Segundo Pierre Lévy, autor de Cibercultura, “o termo ‘interatividade’ em geral resssalta a participação ativa do baneficiário de uma transação de informação. … Mesmo sentado na frente de uma televisão sem controle remoto, o destinatário decodifica, interpreta, participa, mobiliza seu sistema nervoso de muitas maneiras, e sempre de forma diferente de seu vizinho. … A possibilidade de repropriação e de recombinação material da mensagem por seu receptor é parâmetro fundamental para avaliar o grau de interatividade do produto. … No caso da televisão, a digitalização da emissora do lado do receptor: escolha da câmera que filma o evento, possibilidade de ampliar imagens, alternância personalizada entre imagens e comentários, seleção de comentaristas etc.”
Então acompanhando o pensamento do autor temos graus de interatividade e possibilitar ao telespectador de TV analógica passar de um nível baixo para o mais alto grau que a TV Digital pode possibilitar.
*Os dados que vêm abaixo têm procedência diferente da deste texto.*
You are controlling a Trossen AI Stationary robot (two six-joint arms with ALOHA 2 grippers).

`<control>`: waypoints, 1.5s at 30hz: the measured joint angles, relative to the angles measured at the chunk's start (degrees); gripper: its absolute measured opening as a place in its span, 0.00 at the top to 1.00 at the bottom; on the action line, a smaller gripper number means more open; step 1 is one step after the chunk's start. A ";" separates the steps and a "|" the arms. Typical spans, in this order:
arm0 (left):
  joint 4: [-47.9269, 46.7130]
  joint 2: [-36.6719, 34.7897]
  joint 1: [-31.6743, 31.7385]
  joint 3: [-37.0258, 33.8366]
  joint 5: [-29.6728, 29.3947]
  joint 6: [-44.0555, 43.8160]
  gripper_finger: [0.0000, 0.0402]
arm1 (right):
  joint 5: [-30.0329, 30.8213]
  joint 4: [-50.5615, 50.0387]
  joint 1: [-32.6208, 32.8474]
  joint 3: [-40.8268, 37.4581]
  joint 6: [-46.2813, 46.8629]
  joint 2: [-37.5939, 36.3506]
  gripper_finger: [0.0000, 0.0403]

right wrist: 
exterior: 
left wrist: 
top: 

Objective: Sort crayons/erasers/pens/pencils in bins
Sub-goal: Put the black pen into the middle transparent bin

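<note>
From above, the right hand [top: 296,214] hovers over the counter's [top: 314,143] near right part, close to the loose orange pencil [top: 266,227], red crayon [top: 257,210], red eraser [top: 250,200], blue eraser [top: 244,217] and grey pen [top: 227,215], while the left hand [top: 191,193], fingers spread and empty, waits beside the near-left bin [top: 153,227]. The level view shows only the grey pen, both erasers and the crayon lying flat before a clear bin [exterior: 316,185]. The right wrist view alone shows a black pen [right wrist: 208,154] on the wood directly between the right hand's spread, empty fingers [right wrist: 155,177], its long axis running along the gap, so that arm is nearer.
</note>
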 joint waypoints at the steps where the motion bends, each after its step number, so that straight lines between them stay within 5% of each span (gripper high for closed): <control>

Implica em observar inúmeros fatores que essa mudança trás e entender como um problema a ser solucionado, delimitando os efeitos esperados deste novo grau de interação, a fim de conseguir uma boa usabilidade do sistema e fazer com que o usuário deixe de apenas decodificar os sinais enviados pelos programas de TV na hora enviada e faça com ele mude de postura e tire o maior proveito possível dessa tecnologia que está começando a entrar em uso no Brasil.
Os graus mais altos de interatividade ainda irão demorar a serem oferecidos por aqui, mas em outro post já foi comentado quais os níveis que serão possíveis ter em sua TV Digital.